Pakistan Insists Its Nuclear Arsenal Is Secure
( Los Angeles Times ) - Facing mounting international concern over how Pakistan safeguards its nuclear arsenal, military officials Saturday insisted their system was fail-safe and that the weapons would never fall into the hands of extremists.
Retired Lt. Gen. Khalid Kidwai said his nation's nuclear security apparatus is "second to none," with a strictly controlled military chain of command, checks and balances, and monitoring of scientists and others with sensitive knowledge.
"There is no conceivable scenario that Pakistan's military weapons are going to fall into the hands of extremists," he told foreign journalists in a briefing at the Chaklala military garrison here. "The weapons are absolutely safe and secure."
Kidwai, who heads the Strategic Plans Division that handles Pakistan's nuclear program, acknowledged that officials had become more alert to threats posed from within the volatile South Asian nation -- including political turmoil and a rising terrorist threat. Some international experts have questioned whether Pakistan's security is adequate to prevent nuclear material from falling into the hands of extremists.
The country was shaken by the assassination of opposition leader Benazir Bhutto last month, an attack many here believe was carried out by government forces. The crime is under investigation, though officials have blamed Taliban militants. Meanwhile, the military has been waging waged war with Taliban and other Islamic extremists along its border with Afghanistan.
President Pervez Musharraf, on an eight-day trip to Europe, has faced questions about Pakistan's nuclear program. He has said that the only way weapons could become endangered is if religious militants were to rout the army or come to power in elections. He said neither was "remotely possible."
Pakistan's nuclear question has been an issue in U.S. presidential debates. Sen. Hillary Rodham Clinton suggested that Pakistan's estimated 50 nuclear warheads should be safeguarded by a joint U.S.-British security team.
On Saturday, Kidwai said Pakistan's arsenal was in the safe hands of 10,000 soldiers who secure facilities and provide intelligence under a control system headed by top military and political leaders.
"We are capable of thwarting all types of threats, from insider, outsider, or a combination," he said.
The military has also improved its transportation of nuclear materials. Kidwai said there are 800 incidents a year internationally involving the illegal transportation of illicit radioactive materials.
"None of them," he said, "are in Pakistan."
Pakistan detonated its first nuclear weapon in 1998.
Its security program was tightened in light of a scandal in 2003 involving the father of the Pakistani bomb, Abdul Qadeer Khan, who sold nuclear weapons designs and components to Iran, North Korea and Libya in the 1980s and 1990s for personal gain.
Many experts believe senior Pakistani military and intelligence officials were complicit in Khan's ring.

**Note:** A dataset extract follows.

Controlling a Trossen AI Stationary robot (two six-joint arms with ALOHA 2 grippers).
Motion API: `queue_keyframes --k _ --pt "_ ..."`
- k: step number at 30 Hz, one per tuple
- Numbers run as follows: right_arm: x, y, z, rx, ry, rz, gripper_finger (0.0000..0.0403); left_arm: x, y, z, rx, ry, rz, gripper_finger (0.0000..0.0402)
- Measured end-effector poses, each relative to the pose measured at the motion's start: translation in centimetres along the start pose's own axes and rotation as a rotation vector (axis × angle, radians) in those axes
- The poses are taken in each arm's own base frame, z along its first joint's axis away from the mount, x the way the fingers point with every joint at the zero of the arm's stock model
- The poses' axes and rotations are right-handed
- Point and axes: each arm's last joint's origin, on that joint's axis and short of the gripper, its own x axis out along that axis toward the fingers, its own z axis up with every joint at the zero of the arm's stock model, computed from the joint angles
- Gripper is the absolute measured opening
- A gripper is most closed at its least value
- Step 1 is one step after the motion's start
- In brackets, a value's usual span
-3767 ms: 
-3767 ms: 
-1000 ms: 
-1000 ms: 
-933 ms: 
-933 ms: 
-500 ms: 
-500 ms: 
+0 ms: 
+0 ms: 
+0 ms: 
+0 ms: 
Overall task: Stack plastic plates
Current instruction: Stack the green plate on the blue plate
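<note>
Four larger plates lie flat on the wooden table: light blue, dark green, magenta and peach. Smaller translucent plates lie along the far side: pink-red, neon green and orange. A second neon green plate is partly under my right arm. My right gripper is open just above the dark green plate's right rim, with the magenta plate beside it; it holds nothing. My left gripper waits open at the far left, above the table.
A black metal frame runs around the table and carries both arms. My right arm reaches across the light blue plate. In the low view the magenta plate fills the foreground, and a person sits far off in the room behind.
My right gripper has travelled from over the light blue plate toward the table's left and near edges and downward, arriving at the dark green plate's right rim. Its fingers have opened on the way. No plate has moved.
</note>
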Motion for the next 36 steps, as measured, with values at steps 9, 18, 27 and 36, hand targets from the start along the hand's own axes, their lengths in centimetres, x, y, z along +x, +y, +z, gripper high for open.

His voice touched with anger, Kidwai on Saturday vehemently defended his military brethren.
"Don't you think that after all these years, at least one name would have surfaced if that was true?" he asked.

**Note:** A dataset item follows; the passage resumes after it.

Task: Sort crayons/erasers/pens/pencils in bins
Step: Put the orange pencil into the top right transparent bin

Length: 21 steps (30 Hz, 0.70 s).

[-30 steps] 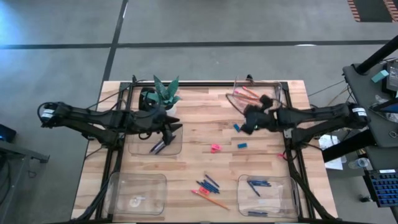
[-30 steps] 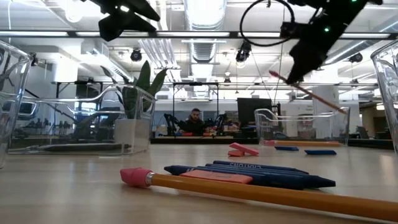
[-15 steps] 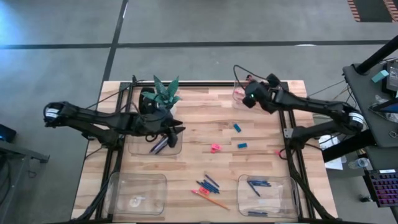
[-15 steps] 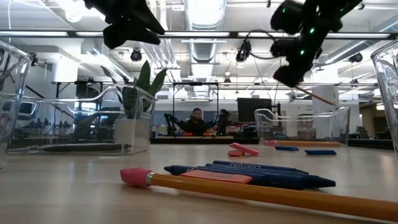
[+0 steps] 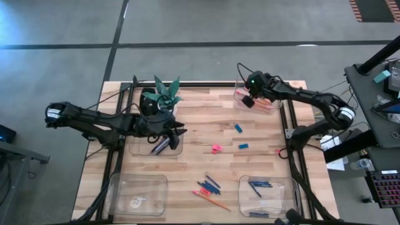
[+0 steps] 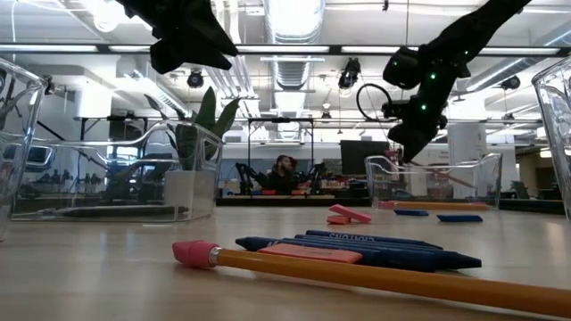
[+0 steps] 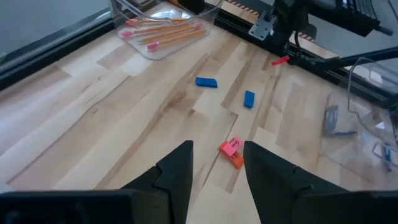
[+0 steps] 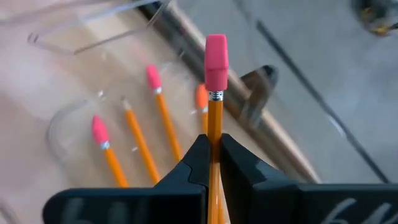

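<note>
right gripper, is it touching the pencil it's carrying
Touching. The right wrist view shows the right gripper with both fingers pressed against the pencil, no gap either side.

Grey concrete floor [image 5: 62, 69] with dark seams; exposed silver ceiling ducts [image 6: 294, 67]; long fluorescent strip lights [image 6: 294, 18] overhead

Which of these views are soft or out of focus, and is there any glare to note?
Right wrist view: the held pencil is sharp, the bin behind it blurred. Low view: the near pencil is slightly soft, ceiling lights glare. High view: evenly lit, small items lack detail. Left wrist view: clear, with mild reflections on the clear bin.
</note>
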Each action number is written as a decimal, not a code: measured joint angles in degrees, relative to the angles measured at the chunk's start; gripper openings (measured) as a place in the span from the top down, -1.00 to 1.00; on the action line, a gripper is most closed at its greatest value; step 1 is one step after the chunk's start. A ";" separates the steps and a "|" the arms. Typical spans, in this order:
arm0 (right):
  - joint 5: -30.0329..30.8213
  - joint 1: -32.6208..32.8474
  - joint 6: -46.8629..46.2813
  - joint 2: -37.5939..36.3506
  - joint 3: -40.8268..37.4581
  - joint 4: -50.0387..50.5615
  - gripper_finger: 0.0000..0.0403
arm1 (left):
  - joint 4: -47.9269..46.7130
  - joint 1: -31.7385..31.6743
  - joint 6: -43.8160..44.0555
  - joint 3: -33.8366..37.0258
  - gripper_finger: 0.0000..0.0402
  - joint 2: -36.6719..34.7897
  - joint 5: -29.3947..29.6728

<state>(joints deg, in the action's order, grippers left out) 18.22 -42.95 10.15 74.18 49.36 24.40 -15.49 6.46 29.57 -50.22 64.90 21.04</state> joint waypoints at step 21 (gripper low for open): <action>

Pakistan, a staunch ally in the Bush administration's battle against al-Qaida, has recently launched a public relations campaign to reassure the international community about the safety of its nuclear stockpile. Several U.S. lawmakers visited Pakistan and met Kidwai and other officials.
Sen. Joseph Lieberman, an independent from Connecticut, said he was reassured that there was no danger of the Muslim nation's weapons falling into the hands of militants.
Others question that assessment.
"I don't think we can rest easy given the situation in the country as a whole," said Matthew Bunn, a nuclear expert at Harvard University's Kennedy School of Government.
In the past, he said, some Pakistani military officers had collaborated with extremists plotting to assassinate Musharraf. "If we can't trust the people guarding the president, how can we trust the people guarding the nuclear weapons?" Bunn said. "I believe that their security is impressive, but I also believe it faces impressive threats. I remain worried."
Kenneth Luongo, executive director of the Partnership for Global Security, a Washington-based research organization focusing on weapons of mass destruction, said his group had published an article on the strides Pakistan's nuclear program has made since 1998.
"Their No. 1 vulnerability is people," he said. "It's clear that people in military and physics departments in various universities are more fundamentalist than in the past."
On Saturday, Kidwai said two Pakistani nuclear scientists had met with Osama bin Laden prior to the Sept. 11 terrorist attacks, but they were later cleared of wrongdoing. After the attacks, he said, his nation accepted an American offer of what he called basic training and some materials totaling less than $10 million.
He said Pakistan's nuclear warheads and missiles are so complex that some have 20,000 working parts.
"Even if terrorists got a hold of one of these things, they couldn't use it," Kidwai said. "They're not do-it-yourself kits."